(TASK TO CARRY OUT): Some lines in the material below hold the word "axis". Copy all of them.

*-*-*

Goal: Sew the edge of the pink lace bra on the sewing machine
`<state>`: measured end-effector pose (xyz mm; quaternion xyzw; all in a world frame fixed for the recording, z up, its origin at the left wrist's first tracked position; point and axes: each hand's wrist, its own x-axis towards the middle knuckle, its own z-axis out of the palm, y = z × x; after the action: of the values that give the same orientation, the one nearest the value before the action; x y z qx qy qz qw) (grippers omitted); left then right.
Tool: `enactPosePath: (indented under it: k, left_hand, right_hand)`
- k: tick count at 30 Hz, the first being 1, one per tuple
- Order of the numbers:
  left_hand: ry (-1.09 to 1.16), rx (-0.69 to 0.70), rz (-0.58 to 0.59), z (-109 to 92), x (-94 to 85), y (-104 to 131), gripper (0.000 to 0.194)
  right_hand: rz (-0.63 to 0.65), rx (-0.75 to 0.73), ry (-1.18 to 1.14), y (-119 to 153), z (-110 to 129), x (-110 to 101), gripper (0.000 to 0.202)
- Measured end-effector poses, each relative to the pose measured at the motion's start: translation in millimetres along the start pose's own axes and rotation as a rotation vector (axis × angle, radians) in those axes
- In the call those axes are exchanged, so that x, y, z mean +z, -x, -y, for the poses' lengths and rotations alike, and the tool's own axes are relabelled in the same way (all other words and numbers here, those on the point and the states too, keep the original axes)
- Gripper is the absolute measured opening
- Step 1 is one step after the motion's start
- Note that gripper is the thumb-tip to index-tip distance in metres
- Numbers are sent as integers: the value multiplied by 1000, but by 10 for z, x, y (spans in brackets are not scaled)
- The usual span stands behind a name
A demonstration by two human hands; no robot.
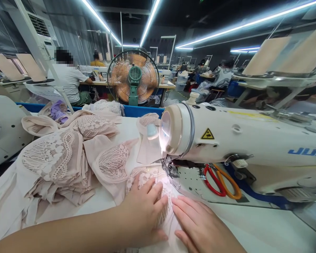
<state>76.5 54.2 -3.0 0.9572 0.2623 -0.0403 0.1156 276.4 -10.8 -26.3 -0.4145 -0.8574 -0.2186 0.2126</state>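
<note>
My left hand (144,211) lies flat, fingers spread, on a pale pink lace piece (165,191) in front of the sewing machine's presser foot (171,172). Beside it my right hand (200,225) presses flat on the same lace, fingers together, on its right side. The lace runs up under the needle, lit by the machine lamp. The white sewing machine (242,140) stretches to the right above the hands.
A heap of pink lace garment pieces (65,154) covers the table's left half. Red and orange scissors (221,181) lie against the machine base. A standing fan (133,78) faces me beyond the blue table edge. Other people sit at tables behind.
</note>
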Motion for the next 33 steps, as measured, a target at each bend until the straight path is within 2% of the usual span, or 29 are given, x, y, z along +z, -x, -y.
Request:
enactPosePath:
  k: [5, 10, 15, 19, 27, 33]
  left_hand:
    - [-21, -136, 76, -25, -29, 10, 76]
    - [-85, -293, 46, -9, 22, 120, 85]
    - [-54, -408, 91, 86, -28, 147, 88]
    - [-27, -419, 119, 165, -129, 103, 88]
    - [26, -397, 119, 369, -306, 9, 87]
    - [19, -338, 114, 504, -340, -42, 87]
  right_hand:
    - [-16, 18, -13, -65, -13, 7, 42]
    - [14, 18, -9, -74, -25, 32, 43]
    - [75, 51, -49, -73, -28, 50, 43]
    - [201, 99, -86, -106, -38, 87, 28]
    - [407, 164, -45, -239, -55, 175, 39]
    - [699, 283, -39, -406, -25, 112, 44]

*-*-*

(RESULT OF THIS EXERCISE):
`<state>`: measured end-effector pose (xyz mm; quaternion xyzw; all in a world frame fixed for the recording, z up, its origin at the left wrist's first tracked position; point and axes: each hand's wrist, its own x-axis towards the middle knuckle, its own z-axis out of the palm, y = z × x; after the action: of the values that give the same orientation, the one nearest the value before the action; x y z qx qy qz qw) (grippers omitted); left then right.
- Measured end-effector poses, each relative to the pose measured at the motion's start: translation in millimetres along the start pose's own axes and rotation as a rotation vector (axis × angle, radians) in those axes

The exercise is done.